= Instructions to follow =
I need the number of lines in the data that include "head"; reply with that number alone.

= Exercise data =
=== Section Start ===
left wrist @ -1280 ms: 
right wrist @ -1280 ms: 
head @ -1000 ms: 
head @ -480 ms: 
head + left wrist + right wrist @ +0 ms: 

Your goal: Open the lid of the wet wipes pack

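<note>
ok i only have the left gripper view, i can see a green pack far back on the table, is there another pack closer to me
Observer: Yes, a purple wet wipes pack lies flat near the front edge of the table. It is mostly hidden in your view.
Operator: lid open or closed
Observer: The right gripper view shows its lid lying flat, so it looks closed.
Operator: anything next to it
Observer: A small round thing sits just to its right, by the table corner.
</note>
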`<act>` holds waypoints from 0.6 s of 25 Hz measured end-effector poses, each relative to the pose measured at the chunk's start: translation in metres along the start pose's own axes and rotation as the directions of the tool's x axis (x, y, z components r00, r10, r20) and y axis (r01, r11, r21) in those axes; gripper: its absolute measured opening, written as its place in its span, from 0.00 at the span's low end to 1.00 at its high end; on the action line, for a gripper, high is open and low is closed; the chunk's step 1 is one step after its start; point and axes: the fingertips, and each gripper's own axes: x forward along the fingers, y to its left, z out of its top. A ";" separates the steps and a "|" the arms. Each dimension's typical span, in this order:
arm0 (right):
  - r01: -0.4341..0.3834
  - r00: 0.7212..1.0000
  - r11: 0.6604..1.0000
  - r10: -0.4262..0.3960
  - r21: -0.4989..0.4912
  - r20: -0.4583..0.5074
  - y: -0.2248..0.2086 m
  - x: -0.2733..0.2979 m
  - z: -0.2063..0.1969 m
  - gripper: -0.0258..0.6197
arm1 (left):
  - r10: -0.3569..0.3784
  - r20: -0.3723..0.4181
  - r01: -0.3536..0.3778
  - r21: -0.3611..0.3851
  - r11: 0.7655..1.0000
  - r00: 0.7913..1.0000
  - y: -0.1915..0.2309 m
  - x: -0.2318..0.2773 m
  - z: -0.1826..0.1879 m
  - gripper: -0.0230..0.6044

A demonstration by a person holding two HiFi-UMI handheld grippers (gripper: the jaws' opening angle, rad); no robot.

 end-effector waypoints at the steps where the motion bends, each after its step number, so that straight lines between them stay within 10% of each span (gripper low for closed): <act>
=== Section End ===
= Result for this task =
3